El segundo paciente del parte de trauma no ha ingresado porque se opera de otra cosa más urgente, así que los traumatólogos deciden programar, en su lugar, a una señora con una fractura de cadera.

-Vale- digo, sabiendo (porque ya son años de experiencia en el lado oscuro) que lo más probable es que me arrepienta.

Cuando llego a Preanestesia, la señora con la cadera fracturada tiene la friolera de 99 años. Miro su hoja de preanestesia y, aparte de la cadera fracturada y mil y un problemas pulmonares, tiene un corazón que le funciona a pedales y que mi compañera de preanestesia ha solicitado que le valore el cardiólogo. El cardiólogo pone «Estenosis aórtica severa. Paciente con alto riesgo quirúrgico». En otras palabras, ha descubierto la pólvora.

– Hola, doña Estela, ¿cómo está?

– Bien, hija, bien, pero sorda, así que tienes que chillarme. Es que lo malo de ser vieja es que uno no oye.

Y otras cosas más – pienso para mí misma – entre ellas, perder la cabeza. Pero ella parece tener la cabeza mejor que yo.

– Soy su anestesista, la Dra Jomeini . No sé si vamos a poder operarla hoy.

Tengo que pedir cama en la zona de Críticos antes de meterla en quirófano.

– Escucha, niña, no me dejes sin operar. Que yo no aguanto este dolor. Y no puedo moverme.

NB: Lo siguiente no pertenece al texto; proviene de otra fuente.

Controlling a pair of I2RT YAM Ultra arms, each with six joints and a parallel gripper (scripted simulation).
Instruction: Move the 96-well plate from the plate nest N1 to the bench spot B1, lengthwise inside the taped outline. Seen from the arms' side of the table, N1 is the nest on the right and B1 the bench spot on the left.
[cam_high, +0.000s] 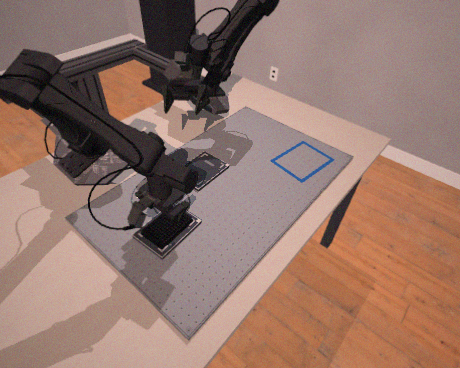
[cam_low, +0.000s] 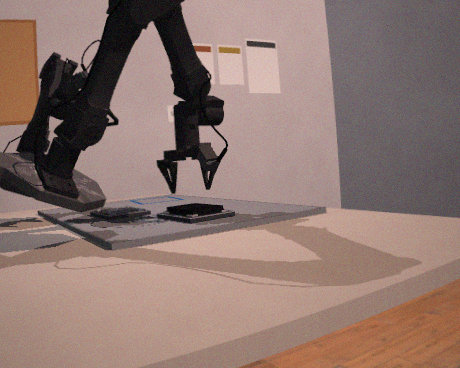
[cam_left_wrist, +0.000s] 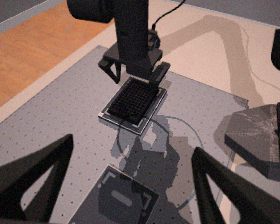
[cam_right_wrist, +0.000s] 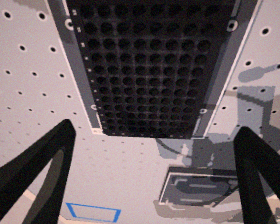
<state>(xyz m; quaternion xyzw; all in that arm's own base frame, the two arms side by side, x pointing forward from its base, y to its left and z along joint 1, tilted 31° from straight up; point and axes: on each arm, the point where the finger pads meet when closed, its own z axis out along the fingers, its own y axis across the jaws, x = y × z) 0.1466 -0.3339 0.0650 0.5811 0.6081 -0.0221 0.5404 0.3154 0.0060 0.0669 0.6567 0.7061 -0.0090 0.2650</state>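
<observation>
My right fingers (cam_high: 159, 218) (cam_low: 191, 190) are released and spread wide, pointing down above the 96-well plate (cam_high: 162, 231) (cam_low: 195, 209) (cam_left_wrist: 134, 101) (cam_right_wrist: 150, 65). In the exterior view there is air between their tips and the plate, so I touch nothing with them.

The black plate lies flat in nest N1 (cam_high: 162, 254) (cam_low: 172, 218) (cam_left_wrist: 117, 122) (cam_right_wrist: 80, 65), whose pale-edged rim shows around it. The nest sits on the perforated board (cam_high: 250, 200) (cam_low: 280, 207) (cam_left_wrist: 45, 120) (cam_right_wrist: 30, 65), close to the board's right edge, and the board lies on the bench (cam_high: 320, 125) (cam_low: 200, 320) (cam_left_wrist: 175, 30).

A second nest (cam_high: 220, 172) (cam_low: 120, 215) (cam_left_wrist: 120, 197) (cam_right_wrist: 200, 187) stands to the left of N1, apart from it, with no plate in it. The blue taped outline (cam_high: 287, 171) (cam_low: 159, 203) (cam_right_wrist: 95, 206) marks B1 well over toward the bench's far left corner. Nothing lies inside the tape; the plate is well apart from it.

My left fingers (cam_high: 183, 111) are also released, standing wide with nothing between them. I have them raised near the arms' side of the board, toward its left edge, well apart from the 96-well plate.
</observation>
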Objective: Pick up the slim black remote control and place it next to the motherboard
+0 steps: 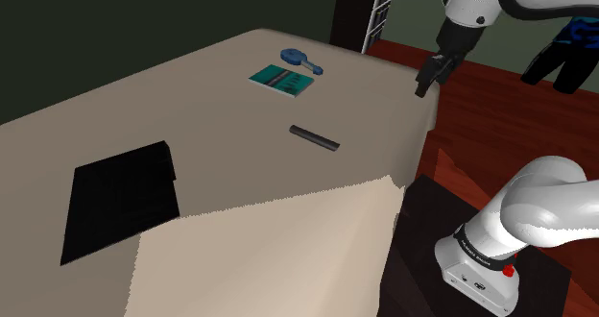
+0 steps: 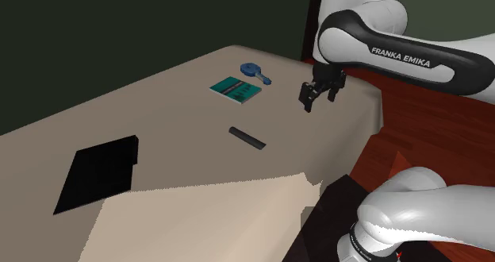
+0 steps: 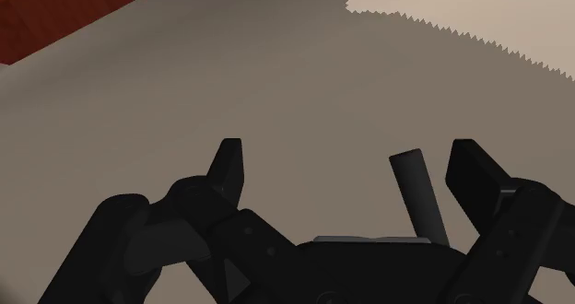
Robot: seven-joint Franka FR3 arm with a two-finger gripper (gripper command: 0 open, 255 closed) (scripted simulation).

– Es que tiene usted un riesgo alto de que su corazón pueda pararse. Tengo que prever todas las complicaciones…- intento explicarme.

– Ay, niña, si me muero, pues muerta estoy. Si me voy, pues me fui. Pero no me dejes con el dolor, que entonces sí que es verdad que quiero morirme ahora mismo. Total, tengo 99 años. Y ya se han ido casi todos. No tengo miedo a la muerte.

La paciente de al lado me mira, mientras ella me agarra la muñeca sin dejarme marchar, con compasión en la mirada. Entendiéndome a mí y entendiéndola a ella.

– Puede morirse, doña Estela.

Ella se encoge de hombros y dice:

– Pues me muero, pero yo me opero hoy sí o sí. Y si me muero, plim.

Aún así, aviso a Rea de que es posible que precise cama de Críticos y la meto en quirófano. Decido hacerle una anestesia del pajarito, lo más suave posible, rogando al cielo para que me aguante y no se complique la cirugía.

Le pincho una espinal con una dosis mínima de bupivacaína 0.5% isobara.

– ¿No ves, niña? – me dice, en cuanto la espinal le quita el dolor de la cadera – Ya me curaste y no me he muerto. Si es que soy dura de pelar.

Me sonrío.

– Yo no la he curado, doña Estela, sólo le he quitado el dolor. Y ahora la voy a emborrachar un poco.

– Pues…¡vámonos de fiesta!

La cirugía se complicó de forma inesperada, pero, a dosis bajas de sedación y analgesia, conseguí mantenerla sin dolor hasta el final. Cuando llegamos a Rea, me dice desde la cama: «Adiós, niña y gracias».

Todavía no sé si ese día hice una obra de caridad o cometí un tremendo error.